AQUILEIA

PATRIMONIO DELL'UMANITÀ

giovedì 10 ottobre 2024

Treasures at the National Archaeological Museum of Aquileia

The city of amber

Paolo Mastazza - 18/03/2022
The large quantity and variety of Roman amber finds found in Aquileia has been known for some time. The National Archaeological Museum of Aquileia has an extraordinary collection of them. Among the objects of particular value are undoubtedly the rings that have the particularity of being carved in a single amber pebble.
The collection of Aquileia ambers was born around an original nucleus of pieces that belonged to the Austrian industrialist Eugen Ritter von Záhony who was also one of the founding members of the museum, and has gradually been enriched with numerous artifacts over the years. Today it boasts over 150 rings made of the precious material.
Other collections are now kept at the Civic Museums of Udine and at the Civic Museums of History and Art of Trieste.
The fortunate position of Aquileia, terminal of two of the main routes of the numerous "Amber roads" that crossed Europe - the western one from the North Sea and the easternmost one from the Sea of ​​Gdansk on the Baltic Sea - had allowed the development of a resin processing center, a very expensive material at the time.
Aquileia was teeming with shops where amber was processed and a great variety of objects for different uses were made. The numerous rough and semi-finished amber pebbles that were found in the excavation areas testify to this.

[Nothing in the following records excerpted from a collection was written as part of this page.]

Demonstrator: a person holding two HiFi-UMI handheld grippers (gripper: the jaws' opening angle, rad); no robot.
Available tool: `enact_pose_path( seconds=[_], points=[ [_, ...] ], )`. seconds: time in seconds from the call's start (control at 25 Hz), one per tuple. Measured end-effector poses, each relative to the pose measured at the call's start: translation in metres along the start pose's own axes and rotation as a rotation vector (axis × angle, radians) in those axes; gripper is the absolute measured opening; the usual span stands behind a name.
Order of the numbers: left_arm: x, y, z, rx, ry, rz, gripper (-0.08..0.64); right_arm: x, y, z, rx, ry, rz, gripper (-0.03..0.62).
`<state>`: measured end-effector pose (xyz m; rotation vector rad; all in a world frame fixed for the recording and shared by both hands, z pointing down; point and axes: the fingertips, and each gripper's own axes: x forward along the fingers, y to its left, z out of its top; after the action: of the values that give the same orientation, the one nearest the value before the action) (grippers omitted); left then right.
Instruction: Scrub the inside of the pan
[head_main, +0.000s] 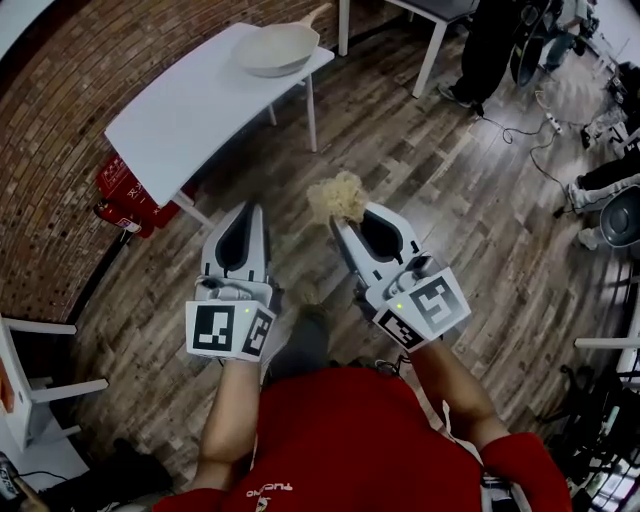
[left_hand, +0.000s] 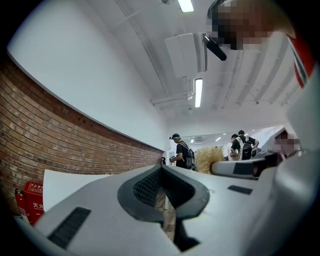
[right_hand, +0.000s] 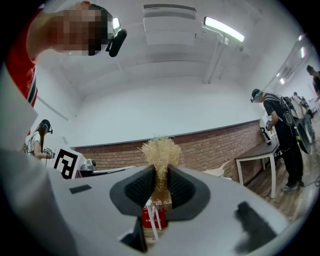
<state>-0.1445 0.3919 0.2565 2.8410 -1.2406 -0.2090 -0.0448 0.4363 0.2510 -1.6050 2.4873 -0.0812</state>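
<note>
A cream pan (head_main: 275, 48) with a wooden handle sits at the far end of a small white table (head_main: 190, 110), well ahead of both grippers. My right gripper (head_main: 341, 222) is shut on a straw-coloured fibre scrubber (head_main: 336, 197), whose tuft (right_hand: 160, 152) sticks up between the jaws in the right gripper view. My left gripper (head_main: 246, 212) is held beside it, jaws closed with nothing between them (left_hand: 162, 172). Both are held in mid-air over the wooden floor, short of the table.
Red fire extinguishers (head_main: 128, 198) stand by the brick wall (head_main: 50, 150) left of the table. A white chair (head_main: 30, 385) is at the left edge. Other people (head_main: 490, 50), chairs and cables occupy the far right.
</note>
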Motion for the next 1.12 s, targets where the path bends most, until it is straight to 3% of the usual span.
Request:
enact_pose_path(
  seconds=[0.68,1.12],
  points=[
    [0.199,0.135,-0.017,0.019,-0.002,-0.038,0.015,0.206,-0.131,-0.003,-0.026,0.009,-0.039,0.075],
    [0.29,0.203,-0.031,-0.021,0.012,-0.03,0.015,0.3,-0.187,-0.012,-0.048,0.037,-0.042,0.075]
  ],
)
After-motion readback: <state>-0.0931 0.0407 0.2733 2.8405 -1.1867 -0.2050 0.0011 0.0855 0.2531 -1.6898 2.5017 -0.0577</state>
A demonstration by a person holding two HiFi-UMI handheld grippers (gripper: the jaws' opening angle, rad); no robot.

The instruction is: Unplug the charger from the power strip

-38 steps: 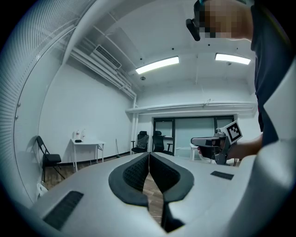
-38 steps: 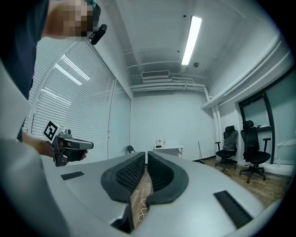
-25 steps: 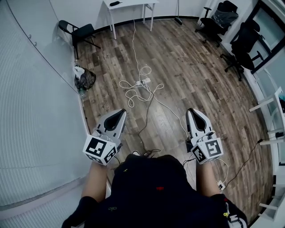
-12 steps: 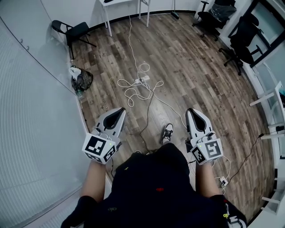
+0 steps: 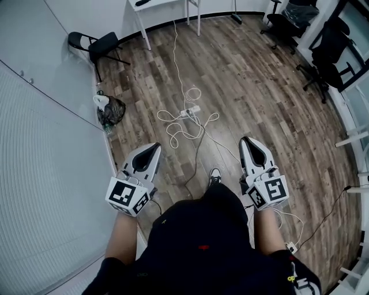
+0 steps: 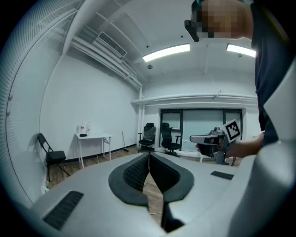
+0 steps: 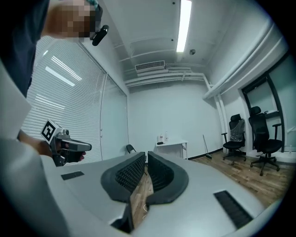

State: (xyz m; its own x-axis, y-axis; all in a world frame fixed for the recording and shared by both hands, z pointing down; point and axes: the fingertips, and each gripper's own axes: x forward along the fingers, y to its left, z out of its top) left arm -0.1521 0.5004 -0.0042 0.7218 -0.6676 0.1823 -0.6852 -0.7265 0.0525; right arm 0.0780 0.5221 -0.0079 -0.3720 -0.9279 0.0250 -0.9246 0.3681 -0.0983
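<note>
**Both grippers clenched and empty; power strip far up the floor**

1. Left fingers (image 6: 134, 173): tips pressed together with nothing between them. Only floor planks show through the slit behind.
2. Right fingers (image 7: 159, 172): likewise clenched and empty.
3. Left gripper (image 5: 151, 152): I have it lower left of centre in the head view, pointing up-frame.
4. Right gripper (image 5: 250, 147): lower right of centre, roughly parallel to the left one and well apart from it.
5. Shoe (image 5: 214, 174): low centre, between the two grippers.
6. Power strip (image 5: 190, 109): white, lying on the wood floor (image 5: 259, 86) above centre, well apart from both grippers.
7. Charger: too small for me to single out on the strip.
8. White cables (image 5: 183, 131): loose loops just below the strip. One line runs up-frame toward the white surface (image 5: 167, 3) at the top edge.
9. Black bag (image 5: 112, 109): left of the strip, against the wall.
10. Folding chair (image 5: 95, 41): upper left.
11. Office chairs (image 5: 331, 49): upper right.
</note>
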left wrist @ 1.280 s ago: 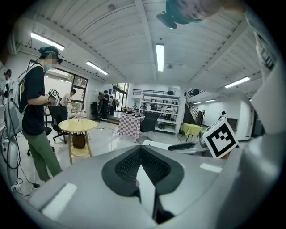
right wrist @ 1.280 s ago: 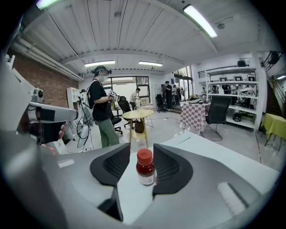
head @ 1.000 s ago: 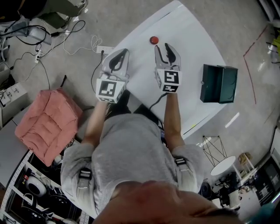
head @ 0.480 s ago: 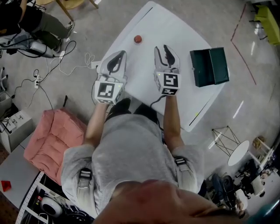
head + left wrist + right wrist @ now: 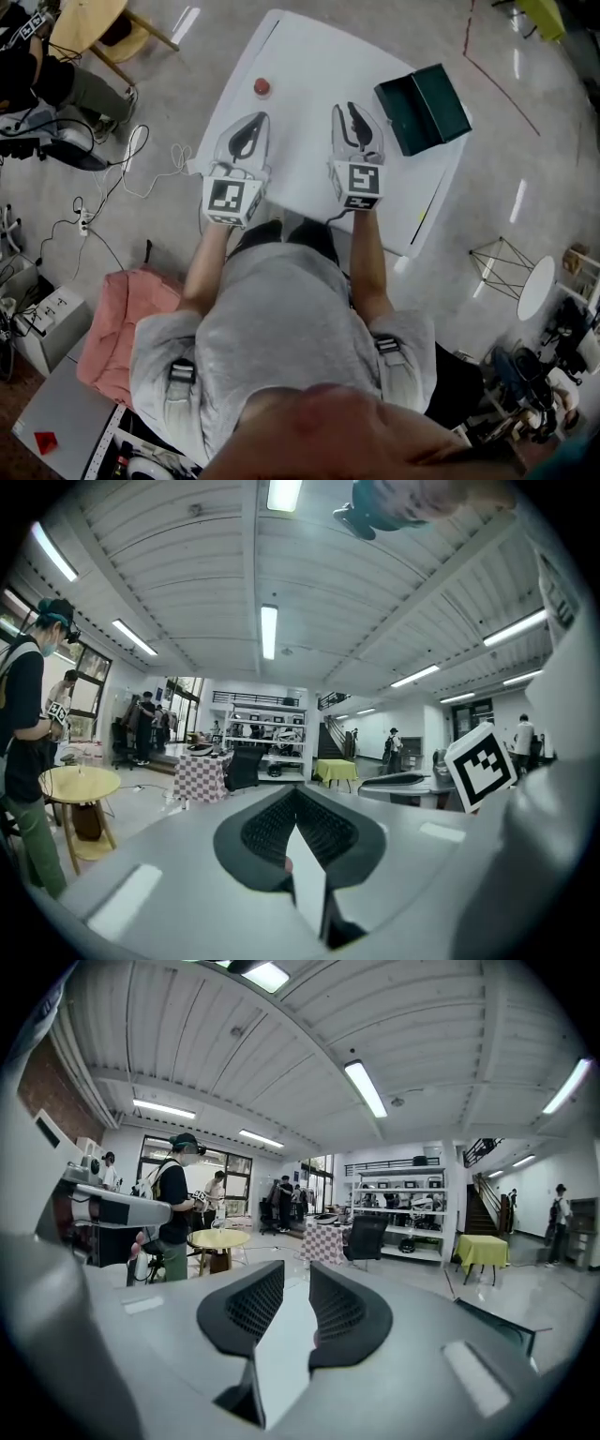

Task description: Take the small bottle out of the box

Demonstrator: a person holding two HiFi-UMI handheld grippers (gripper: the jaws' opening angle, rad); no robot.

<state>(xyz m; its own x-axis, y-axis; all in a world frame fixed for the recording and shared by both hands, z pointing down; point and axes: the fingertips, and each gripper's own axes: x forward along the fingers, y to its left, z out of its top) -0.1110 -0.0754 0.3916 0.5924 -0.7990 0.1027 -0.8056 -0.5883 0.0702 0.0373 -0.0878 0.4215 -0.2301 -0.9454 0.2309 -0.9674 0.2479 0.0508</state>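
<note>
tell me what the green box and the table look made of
The green box looks like painted metal, from its crisp thin edges and dull sheen, though hard plastic is possible. The table seems white laminate or coated board: flat, even, faintly glossy.

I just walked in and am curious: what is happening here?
A person holds the left gripper and the right gripper above a white table, touching nothing. The left jaws are together; the right jaws are closing on nothing. The green box lies to the right, untouched; a small red thing sits ahead.
</note>
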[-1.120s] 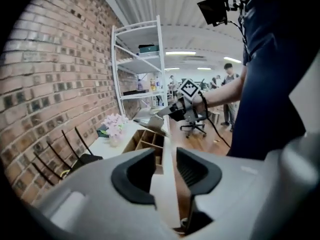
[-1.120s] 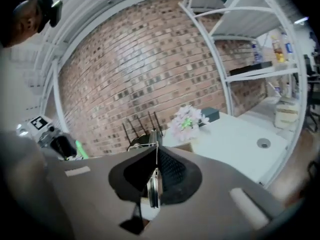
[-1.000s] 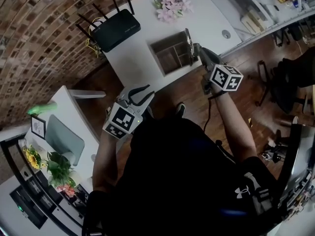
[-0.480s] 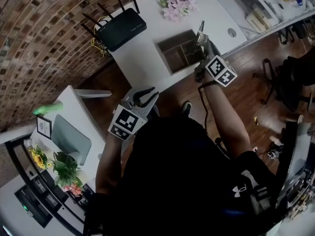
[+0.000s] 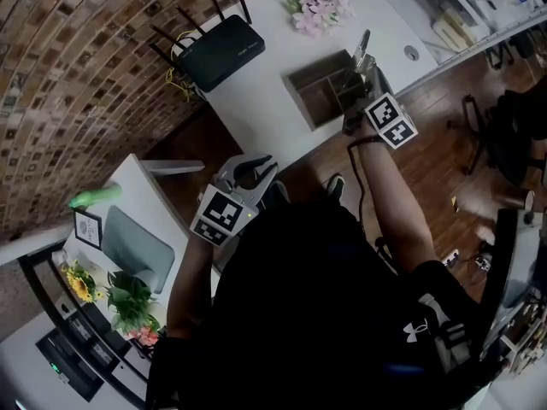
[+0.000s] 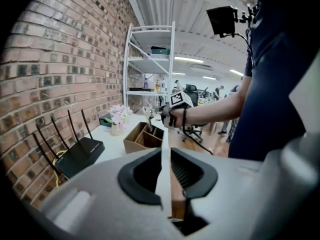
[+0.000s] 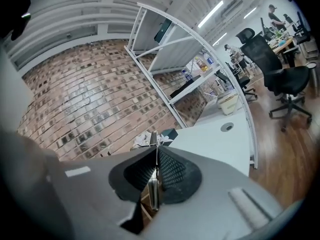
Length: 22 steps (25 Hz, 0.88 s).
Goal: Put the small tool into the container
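Observation:
The small metal tool sticks up from my right gripper, which is shut on it. It hangs over the right side of the brown wooden container, a divided box on the white table. In the right gripper view the tool sits clamped between the dark pads. My left gripper hovers off the table's near edge, away from the box. Its jaws are closing, a narrow gap is left, and nothing is between them. The left gripper view shows the container and the tool ahead.
A black router with several antennas lies left of the container. Pink flowers stand behind it. A brick wall runs along the left. A lower white side table is by my left arm. An office chair stands on the wood floor.
My right gripper has carried the tool from the container's near right corner to above its right side. The left gripper's jaws have narrowed; that arm has hardly moved.

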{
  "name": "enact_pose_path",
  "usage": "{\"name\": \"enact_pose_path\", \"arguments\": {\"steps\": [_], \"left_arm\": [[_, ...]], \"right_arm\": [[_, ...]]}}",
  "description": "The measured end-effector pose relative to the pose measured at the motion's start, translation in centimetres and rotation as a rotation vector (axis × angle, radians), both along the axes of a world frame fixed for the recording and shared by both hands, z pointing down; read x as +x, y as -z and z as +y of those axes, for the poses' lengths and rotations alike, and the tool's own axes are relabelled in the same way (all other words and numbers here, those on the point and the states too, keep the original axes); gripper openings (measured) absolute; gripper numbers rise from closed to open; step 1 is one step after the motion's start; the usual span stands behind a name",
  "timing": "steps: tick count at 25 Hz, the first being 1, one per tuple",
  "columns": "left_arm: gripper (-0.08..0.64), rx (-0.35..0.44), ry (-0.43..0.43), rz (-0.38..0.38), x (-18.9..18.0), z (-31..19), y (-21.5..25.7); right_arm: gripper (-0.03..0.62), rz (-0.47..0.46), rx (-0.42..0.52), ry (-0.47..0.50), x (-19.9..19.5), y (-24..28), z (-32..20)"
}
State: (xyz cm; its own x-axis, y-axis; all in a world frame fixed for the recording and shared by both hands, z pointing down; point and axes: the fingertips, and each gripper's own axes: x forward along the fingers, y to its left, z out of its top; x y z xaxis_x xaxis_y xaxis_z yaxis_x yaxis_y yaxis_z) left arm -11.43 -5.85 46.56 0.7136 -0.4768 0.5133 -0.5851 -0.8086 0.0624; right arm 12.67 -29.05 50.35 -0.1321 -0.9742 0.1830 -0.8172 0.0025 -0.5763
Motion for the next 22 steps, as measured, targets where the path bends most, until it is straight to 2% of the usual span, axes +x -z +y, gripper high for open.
{"name": "enact_pose_path", "arguments": {"steps": [5, 13, 22], "left_arm": [[0.052, -0.005, -0.017, -0.012, -0.8, -0.2, -0.4], [0.028, 0.009, 0.023, 0.007, -1.3, -0.9, -0.5], [0.023, -0.008, 0.034, 0.025, 0.4, -1.3, -1.6]], "right_arm": [[0.015, 0.010, -0.013, -0.043, -0.2, -0.9, 0.5], [0.016, 0.087, -0.088, -0.018, -1.3, -3.3, 2.4], [0.017, 0.137, -0.196, 0.090, -2.4, -6.0, 4.1]]}}
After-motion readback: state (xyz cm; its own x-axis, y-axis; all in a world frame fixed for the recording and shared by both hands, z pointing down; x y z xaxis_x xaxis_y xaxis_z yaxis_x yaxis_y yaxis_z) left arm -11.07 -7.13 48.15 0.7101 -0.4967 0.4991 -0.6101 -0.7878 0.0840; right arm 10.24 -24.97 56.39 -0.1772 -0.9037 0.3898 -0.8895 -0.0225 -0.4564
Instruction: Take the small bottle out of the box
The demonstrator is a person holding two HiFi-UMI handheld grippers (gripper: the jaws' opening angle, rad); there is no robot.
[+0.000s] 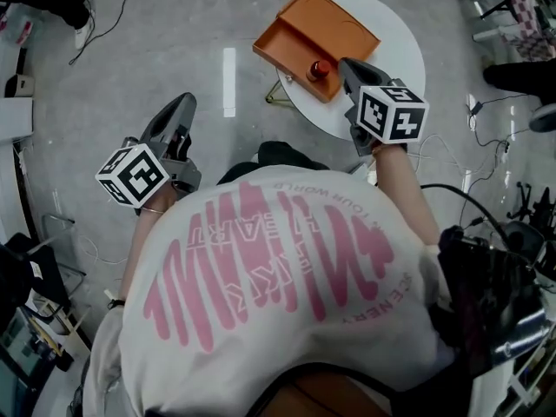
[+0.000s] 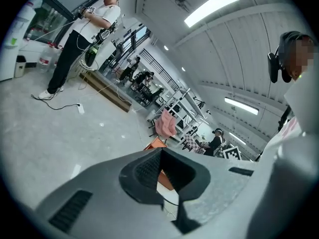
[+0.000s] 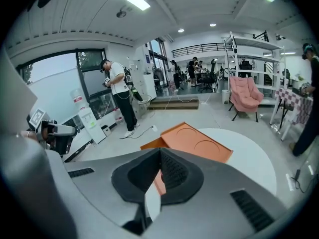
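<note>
An open orange box (image 1: 291, 49) lies on the round white table (image 1: 395, 33), its lid (image 1: 334, 23) folded back. A small bottle (image 1: 320, 69) with a red cap stands in the box's near corner. My right gripper (image 1: 346, 66) hovers just right of the bottle, jaws shut and empty. In the right gripper view the lid (image 3: 195, 143) shows beyond the closed tips (image 3: 159, 151), and the bottle is hidden. My left gripper (image 1: 185, 104) is held over the floor, left of the table, jaws shut on nothing. Its own view shows the box (image 2: 155, 144) far ahead.
The table's wire base (image 1: 276, 94) stands on the grey floor. Cables (image 1: 113, 16) trail across the floor at the left and right. A person (image 3: 118, 96) stands by the windows, and a pink chair (image 3: 246, 96) and shelves are farther back.
</note>
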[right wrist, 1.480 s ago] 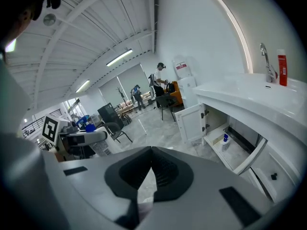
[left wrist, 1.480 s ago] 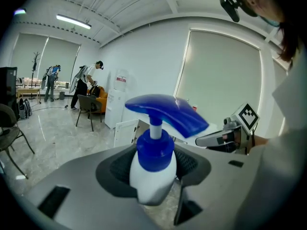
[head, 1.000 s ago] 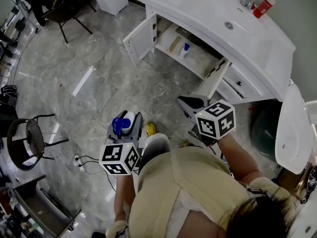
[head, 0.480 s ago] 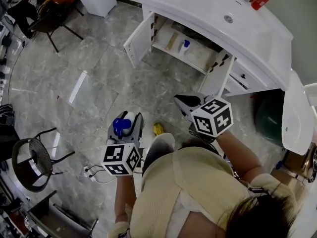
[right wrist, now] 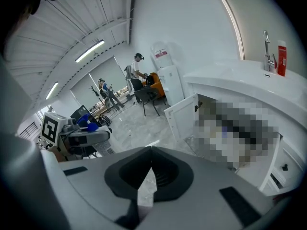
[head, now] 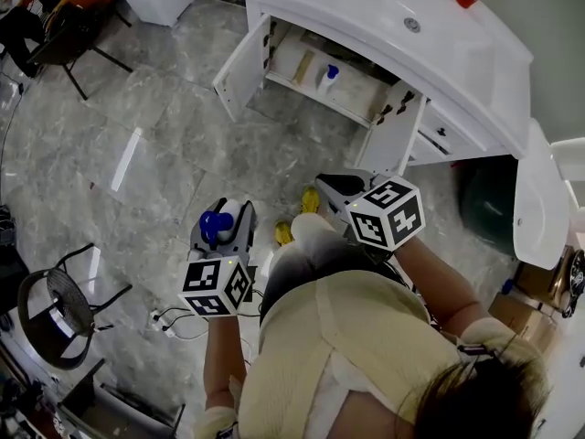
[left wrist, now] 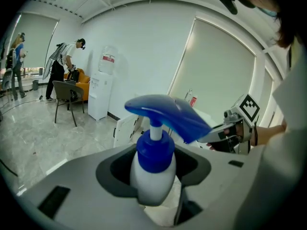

According to the mythological tradition, the tears shed by the Eliadi water lilies were nothing more than the drops of amber. Amber, widespread in the Mediterranean since the Neolithic period, is not a hard stone, but a fossil resin of conifers that lived in prehistoric times in Fennoscandia, a region that corresponds to the current Scandinavian peninsula.

It was during the excavation operations started between the mid-nineteenth century and the early decades of the twentieth century in the various Aquileian necropolises that numerous amber objects were found.

Among the rings kept in the Museum, one in particular has a very high relief decoration on the bezel, almost a full-relief representation. It is a jewel that most likely belonged to a woman. The decorations of the bezel could have been the most varied, but in many cases, as in this one, they feature women's bustiers that in the extreme miniaturization replicate with extreme care and attention to detail the characters of the face and the fashionable hairstyle between the middle of the 1st century B.C. and the middle of the second century. A.D . From the great refinement with which the details were executed, it is clear that the ring belonged to a very wealthy woman.
Also of rare value is the very refined amber box intended to contain make-up and beauty ointments with sliding lid, kept at the museum. On the surface decorated in high relief we recognize the head of the god Dionysus or a bacchant, adorned with vine shoots and bunches of grapes.